Most societies across the world dress up for special occasions. Traditionally Aboriginal people never wore a lot of clothing and so their bodies became part of the dress up. Different paints, ochres and designs tell us a different story. The paint is part of the teaching information, the passing on information, and a part of the story. In some cases the body painting is very elaborate and it speaks to the ‘tartan’ of a particular tribe or clan. Or speaks to a particular thing that a young person is learning. In coming-of-age programs for young men for instance, when they’re painted in particular ways in particular designs, they enter into the knowledge of that design and the information that they’re learning around it. So it’s painted on their bodies as a way of enforcing that education process.
One non-Indigenous Australian said to a group of Yolŋu people, “it’s a very pagan act isn’t it? To paint your body?”. But they can respond that it’s a very pagan act for people to put tattoos all over themselves. For Yolŋu, the painting of the body is like putting on clothing, like putting on a uniform. And those who are the teachers at a particular ceremony, or those who are in charge of the ceremony, will put on different types of paint. So the paint is a form of dress for the different officers in charge at that particular function.
Rev. Dr. Djiniyini Gondarra OAM discusses this in relation to Yolŋu law and the Makarrata peace-making process when he refers to the uniform of the guards, or the djuŋgaya, Yolŋu police. There are three Makarrata processes, and in the Second Makarrata way, restorative justice is achieved between the victims of a crime and the criminal. In these cases, the political leaders (dalkarra djirrikay) from the families of the thief and from the victim’s family will control the legal process in a Makarr-garma, or a semi public arena. This arena will be in a Mukla Wäŋa, or legally safe place of the clan who are the victims. These safe places have legally protective symbols of that clan (such as the king brown snake or fire) that protect them so nobody can breach them. It also keeps other Yolŋu from interfering in the process, making it similar to old Scottish halls or embassies, protected by guards (the djuŋgaya, Yolŋu police).

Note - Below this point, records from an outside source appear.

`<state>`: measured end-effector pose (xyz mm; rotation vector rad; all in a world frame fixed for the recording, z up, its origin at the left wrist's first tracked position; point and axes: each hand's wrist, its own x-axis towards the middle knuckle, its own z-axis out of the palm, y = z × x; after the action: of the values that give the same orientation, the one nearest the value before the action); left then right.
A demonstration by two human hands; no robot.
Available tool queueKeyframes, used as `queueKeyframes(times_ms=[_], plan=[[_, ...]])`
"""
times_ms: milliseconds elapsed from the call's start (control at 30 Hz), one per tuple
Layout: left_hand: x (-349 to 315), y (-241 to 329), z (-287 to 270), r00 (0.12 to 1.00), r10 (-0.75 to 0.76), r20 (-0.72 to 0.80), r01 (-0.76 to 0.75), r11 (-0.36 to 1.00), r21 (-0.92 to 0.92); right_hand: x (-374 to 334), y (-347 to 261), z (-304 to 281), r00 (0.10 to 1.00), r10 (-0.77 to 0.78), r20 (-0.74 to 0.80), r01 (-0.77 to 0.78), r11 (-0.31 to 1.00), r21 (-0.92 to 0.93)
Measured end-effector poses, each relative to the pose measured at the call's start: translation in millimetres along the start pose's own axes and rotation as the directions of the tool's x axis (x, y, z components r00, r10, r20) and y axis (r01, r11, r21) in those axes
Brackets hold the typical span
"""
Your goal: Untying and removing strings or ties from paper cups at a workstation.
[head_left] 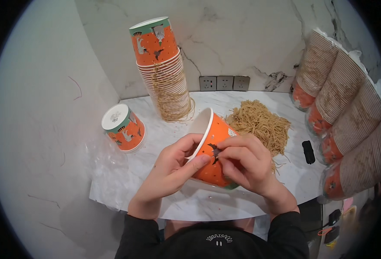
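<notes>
An orange paper bucket (210, 172) with a white rim, a green base band and dark bat prints is tilted in front of me, its mouth to the upper left. My left hand (173, 166) holds it by the rim, thumb outside and fingers reaching into the mouth. My right hand (246, 162) has its fingertips drawn together against the printed outer wall, beside a bat print. What they pinch, if anything, is too small to make out. A heap of tan cords (261, 125) lies just behind the right hand.
A tall stack of upside-down buckets (166, 86), tan cord loops along its side, stands at the back. One upturned bucket (123, 127) sits left, near clear plastic wrap (106, 168). Bagged bucket stacks (341, 90) lean at right, beside a black bundle (308, 152). Wall sockets (224, 83) are behind.
</notes>
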<state>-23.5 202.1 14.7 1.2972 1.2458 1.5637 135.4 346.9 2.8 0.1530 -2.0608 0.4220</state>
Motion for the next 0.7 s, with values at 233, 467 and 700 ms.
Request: queueKeyframes(times_ms=[233, 467, 700], plan=[[4, 0, 9, 0.997, -0.077, 0.014, 0.078, 0.991, -0.106, -4, 8, -2, 0.974, 0.202, -0.106, -0.193, 0.977, 0.091], [6, -1, 13, 0.995, -0.098, 0.018, 0.098, 0.995, -0.009, -2, 8, -6, 0.995, 0.094, -0.025, -0.096, 0.991, -0.092], [7, -4, 12, 0.993, -0.113, 0.04, 0.116, 0.988, -0.097, -2, 6, -7, 0.999, 0.036, 0.026, -0.03, 0.981, -0.19]])
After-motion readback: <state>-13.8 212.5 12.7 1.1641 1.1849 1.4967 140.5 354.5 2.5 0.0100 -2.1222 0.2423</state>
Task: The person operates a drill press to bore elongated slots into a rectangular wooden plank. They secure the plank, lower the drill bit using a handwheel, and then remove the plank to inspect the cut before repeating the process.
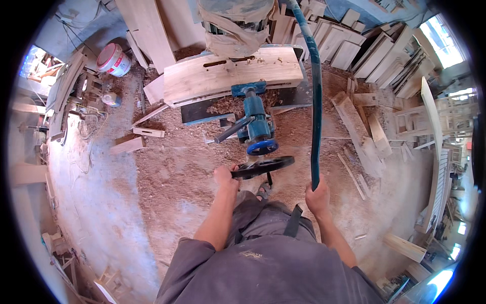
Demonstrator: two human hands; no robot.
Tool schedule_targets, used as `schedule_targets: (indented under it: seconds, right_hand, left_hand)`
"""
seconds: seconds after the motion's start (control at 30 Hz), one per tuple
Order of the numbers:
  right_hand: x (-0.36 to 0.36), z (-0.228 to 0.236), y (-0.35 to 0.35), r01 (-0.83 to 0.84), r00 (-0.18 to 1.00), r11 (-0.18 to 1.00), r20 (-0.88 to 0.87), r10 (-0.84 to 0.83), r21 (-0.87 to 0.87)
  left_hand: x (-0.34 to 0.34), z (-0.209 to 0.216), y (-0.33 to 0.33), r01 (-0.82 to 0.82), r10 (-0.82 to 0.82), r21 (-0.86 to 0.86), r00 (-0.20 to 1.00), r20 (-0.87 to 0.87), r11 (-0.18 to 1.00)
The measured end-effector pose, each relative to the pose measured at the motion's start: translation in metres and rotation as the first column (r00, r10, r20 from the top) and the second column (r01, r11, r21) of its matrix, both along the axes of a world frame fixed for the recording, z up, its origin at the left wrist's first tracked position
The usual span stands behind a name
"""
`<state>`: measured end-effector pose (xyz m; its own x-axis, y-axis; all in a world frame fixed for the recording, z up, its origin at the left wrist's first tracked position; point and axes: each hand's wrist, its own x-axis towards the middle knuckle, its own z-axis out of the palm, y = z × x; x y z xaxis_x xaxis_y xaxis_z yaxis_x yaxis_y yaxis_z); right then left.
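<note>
My left hand (226,176) is closed around the rim of a black handwheel (266,166) in front of my legs. In my right hand (317,196) is the lower end of a long, curved teal lever (316,101), which runs up past the machine's right side. A pale wooden board (230,76) lies across the machine, with a dark slot in its upper face. Against its near side sits a teal screw clamp (255,111), with a small blue handwheel (262,147) at its near end. Above the board hangs a dusty machine head (235,25) wrapped in cloth.
Wood shavings cover the floor (172,177) around me. Offcuts (129,145) lie to the left, near a white and red bucket (114,60). Stacked boards (379,55) lean at the back right, and long timber pieces (357,126) rest on the floor at right.
</note>
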<state>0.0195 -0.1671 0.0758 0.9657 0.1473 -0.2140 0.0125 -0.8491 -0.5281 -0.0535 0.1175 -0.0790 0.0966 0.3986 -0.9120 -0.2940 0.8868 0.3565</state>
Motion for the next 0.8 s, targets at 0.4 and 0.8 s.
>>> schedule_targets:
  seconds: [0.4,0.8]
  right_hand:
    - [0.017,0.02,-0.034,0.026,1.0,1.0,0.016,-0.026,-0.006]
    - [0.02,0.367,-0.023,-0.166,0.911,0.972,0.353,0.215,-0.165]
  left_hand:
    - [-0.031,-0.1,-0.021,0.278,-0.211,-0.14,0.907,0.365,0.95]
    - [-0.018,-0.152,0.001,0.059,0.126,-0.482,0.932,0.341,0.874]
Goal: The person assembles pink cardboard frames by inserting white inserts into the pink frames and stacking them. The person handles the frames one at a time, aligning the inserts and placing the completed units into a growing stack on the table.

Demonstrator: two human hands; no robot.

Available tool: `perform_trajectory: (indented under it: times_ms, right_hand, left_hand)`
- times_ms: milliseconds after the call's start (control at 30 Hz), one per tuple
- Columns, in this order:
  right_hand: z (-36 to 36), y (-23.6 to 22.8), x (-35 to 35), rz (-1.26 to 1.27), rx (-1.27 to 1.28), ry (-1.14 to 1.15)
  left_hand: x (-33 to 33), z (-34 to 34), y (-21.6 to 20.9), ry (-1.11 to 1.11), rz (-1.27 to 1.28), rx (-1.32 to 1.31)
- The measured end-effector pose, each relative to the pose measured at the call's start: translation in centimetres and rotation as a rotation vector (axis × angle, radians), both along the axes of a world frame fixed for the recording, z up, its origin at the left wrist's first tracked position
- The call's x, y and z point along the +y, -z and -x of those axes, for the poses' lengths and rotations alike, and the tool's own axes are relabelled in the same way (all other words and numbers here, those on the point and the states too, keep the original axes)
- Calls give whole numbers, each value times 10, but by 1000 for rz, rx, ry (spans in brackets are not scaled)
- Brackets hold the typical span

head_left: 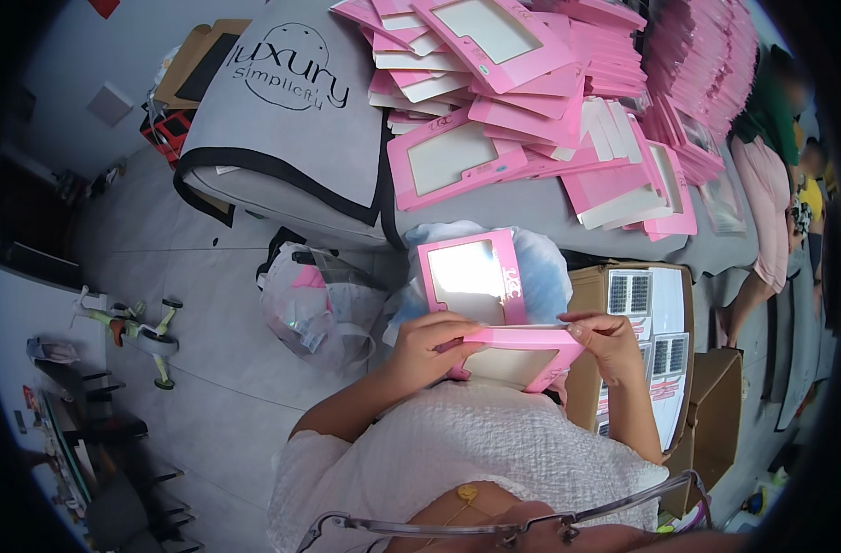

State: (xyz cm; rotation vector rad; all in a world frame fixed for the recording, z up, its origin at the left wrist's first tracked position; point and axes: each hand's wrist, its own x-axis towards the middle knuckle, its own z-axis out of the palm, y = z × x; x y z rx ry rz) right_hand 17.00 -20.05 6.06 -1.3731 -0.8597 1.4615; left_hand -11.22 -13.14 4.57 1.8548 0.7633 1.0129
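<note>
Close to my body I hold a pink window box (511, 366) by its two ends. My left hand (436, 346) closes on its left end, and my right hand (606, 342) pinches its upper right corner. Its edge nearest the sofa faces up, showing a pink side strip. Just beyond it, another pink window box (471, 274) leans on a pale blue and white cushion (542, 267), its clear window catching bright glare. Whether anything is inside the held box cannot be made out.
Ahead, a grey sofa (522, 210) carries a loose heap of flat pink boxes (452, 158) and tall stacks (701, 64). A cardboard carton (584, 355) with packed printed sheets stands at my right. A plastic bag (314, 309) and a child's tricycle (144, 339) are left. Other people stand far right.
</note>
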Motion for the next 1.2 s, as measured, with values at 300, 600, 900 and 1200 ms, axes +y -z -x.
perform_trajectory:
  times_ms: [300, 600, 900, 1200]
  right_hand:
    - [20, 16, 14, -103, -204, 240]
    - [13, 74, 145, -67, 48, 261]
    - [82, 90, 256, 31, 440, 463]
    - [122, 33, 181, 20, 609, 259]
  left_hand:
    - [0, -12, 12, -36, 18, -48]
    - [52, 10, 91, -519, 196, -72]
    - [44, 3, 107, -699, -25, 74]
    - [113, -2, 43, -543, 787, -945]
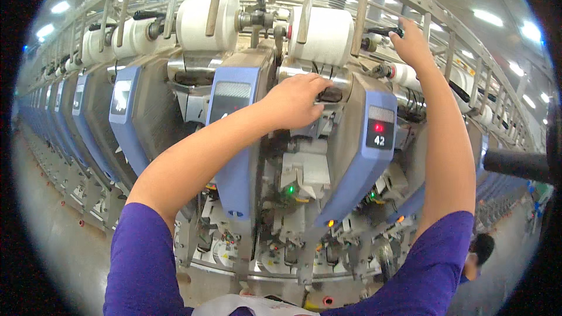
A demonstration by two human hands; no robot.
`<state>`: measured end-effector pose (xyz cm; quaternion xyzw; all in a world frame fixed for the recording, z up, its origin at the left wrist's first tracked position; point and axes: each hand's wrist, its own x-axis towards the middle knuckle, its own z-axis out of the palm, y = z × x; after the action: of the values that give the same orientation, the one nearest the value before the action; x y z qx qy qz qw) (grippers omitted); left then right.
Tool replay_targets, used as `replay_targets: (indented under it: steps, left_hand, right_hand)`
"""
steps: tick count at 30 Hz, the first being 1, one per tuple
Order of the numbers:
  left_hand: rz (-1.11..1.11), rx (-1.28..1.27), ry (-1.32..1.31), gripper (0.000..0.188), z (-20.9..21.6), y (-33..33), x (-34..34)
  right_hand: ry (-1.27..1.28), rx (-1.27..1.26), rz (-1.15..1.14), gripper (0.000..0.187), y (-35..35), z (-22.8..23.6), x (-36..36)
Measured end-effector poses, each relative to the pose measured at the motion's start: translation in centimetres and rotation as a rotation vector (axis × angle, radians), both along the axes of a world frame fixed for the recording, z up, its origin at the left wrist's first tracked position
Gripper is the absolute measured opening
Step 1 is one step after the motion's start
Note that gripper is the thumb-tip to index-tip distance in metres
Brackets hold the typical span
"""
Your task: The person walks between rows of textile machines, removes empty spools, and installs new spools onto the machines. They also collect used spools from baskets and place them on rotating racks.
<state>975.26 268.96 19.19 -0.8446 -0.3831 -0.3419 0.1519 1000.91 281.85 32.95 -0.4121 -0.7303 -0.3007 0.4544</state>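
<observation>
A wide white yarn cone [322,35] lies on its side in a holder on a winding machine. Just under it, my left hand [297,100] reaches to the shiny metal drum [291,72]. Its fingers are apart at the drum's front, with nothing seen held in them. Higher up and to the right, my right hand [413,45] has its fingers closed about the end of a black lever handle [383,31] beside the cone. Part of that handle is hidden by the fingers.
Blue-fronted winding units [360,158] stand in a long curved-looking row. Another white yarn cone [208,20] sits to the left. Slanted bars of an overhead rail [309,3] cross before the cones. At the lower right a person [477,254] is partly visible.
</observation>
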Motion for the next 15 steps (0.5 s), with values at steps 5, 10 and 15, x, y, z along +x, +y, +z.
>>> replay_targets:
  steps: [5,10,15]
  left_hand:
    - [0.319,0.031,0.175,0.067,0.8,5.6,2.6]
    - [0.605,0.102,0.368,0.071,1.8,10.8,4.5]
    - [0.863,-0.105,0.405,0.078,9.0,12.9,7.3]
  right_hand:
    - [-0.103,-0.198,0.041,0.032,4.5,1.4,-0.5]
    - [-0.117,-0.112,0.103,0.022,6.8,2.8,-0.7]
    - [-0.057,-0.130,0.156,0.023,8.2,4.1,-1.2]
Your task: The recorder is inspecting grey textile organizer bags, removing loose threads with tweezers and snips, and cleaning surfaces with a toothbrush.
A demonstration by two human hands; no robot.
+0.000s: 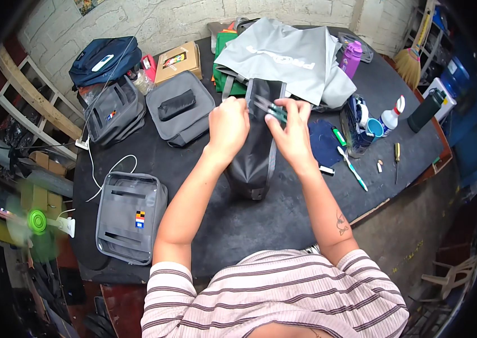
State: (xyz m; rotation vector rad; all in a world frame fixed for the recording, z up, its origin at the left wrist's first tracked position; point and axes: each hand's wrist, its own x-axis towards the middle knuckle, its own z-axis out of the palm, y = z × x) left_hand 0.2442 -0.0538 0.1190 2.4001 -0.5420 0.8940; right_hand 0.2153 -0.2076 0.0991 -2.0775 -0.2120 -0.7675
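Observation:
In the middle of the table, a black fabric bag [251, 166] with grey edging stands on its side, its long face toward me. My left hand [230, 127] is closed, fingers pinching the bag's upper left edge. Between the thumb and fingers of my right hand [293, 128] is a pair of small thread snips [275, 111] with dark green handles. Their metal blades point left across the bag's upper part, close to the grey edging. Whether the blades touch the fabric I cannot tell.
Grey bags [181, 107] stand at the left, one with a clear window [131, 217]. Behind lies a large silver sheet bag [283, 56]. To the right are a toothbrush [354, 170], a screwdriver [397, 163], a spray bottle [391, 117] and a dark flask [427, 111]. A green fan [37, 221] spins at the left.

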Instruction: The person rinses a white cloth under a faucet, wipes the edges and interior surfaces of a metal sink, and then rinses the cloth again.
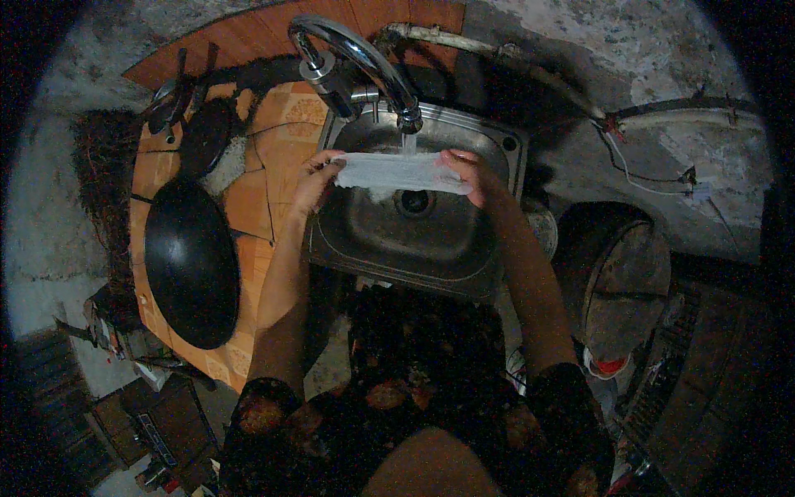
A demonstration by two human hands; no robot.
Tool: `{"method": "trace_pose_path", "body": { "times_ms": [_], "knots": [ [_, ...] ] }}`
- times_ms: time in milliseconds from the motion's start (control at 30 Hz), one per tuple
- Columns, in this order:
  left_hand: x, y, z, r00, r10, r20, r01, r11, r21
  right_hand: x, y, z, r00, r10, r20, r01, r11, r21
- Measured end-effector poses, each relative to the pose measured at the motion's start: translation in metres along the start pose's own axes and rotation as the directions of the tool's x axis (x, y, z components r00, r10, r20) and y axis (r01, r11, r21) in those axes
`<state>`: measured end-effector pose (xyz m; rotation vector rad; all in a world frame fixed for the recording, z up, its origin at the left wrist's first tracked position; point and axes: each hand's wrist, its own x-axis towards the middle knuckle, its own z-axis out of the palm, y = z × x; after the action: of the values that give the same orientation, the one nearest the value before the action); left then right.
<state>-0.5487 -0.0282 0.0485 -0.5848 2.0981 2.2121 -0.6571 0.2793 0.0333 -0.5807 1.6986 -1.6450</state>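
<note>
Both my hands hold a white cloth (393,171) stretched sideways over the metal sink (364,240). At its left end, the fingers and thumb of my left hand (315,178) are closed on it. My right hand (470,174) grips the right end, fingers curled round the edge. Water runs from the curved chrome faucet (352,51) onto the cloth's upper edge. Just below the cloth, the round drain (414,201) shows in the basin floor.
Left of the sink, a large black wok (190,263) lies on the tan tiled counter (248,207), with darker pans (207,137) behind it. A pipe (530,60) runs along the back wall. To the right stands a dark round-topped container (627,286).
</note>
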Motion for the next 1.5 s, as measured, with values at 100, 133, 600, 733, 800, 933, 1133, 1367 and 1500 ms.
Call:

The djuŋgaya, Yolŋu police are painted with okra that displays the emblems of that clan group. When they are “all painted up, they are dressed in an official uniform,” says Dr. Djiniyini. So “you won’t have Northern Territory police there, but you’ll have the right painting emblems to say that person is the djuŋgaya for that particular Bäpurru corporate clan group.” And this is similar to Northern Territory police uniforms that have their own symbols and ways of representing levels of authority.
Yolŋu police officers have also taken an oath just like Balanda policemen, in order to wear that uniform and keep the peace. They put up dilly bags (symbols of legal authority) in the safe place so people will see they can’t go in, and they also hold milak (weapons) to show they have authority to exert ‘reasonable force’ against any intruders if necessary. Just like a Balanda government or court that will defend against anyone who does not abide by its legal proceedings.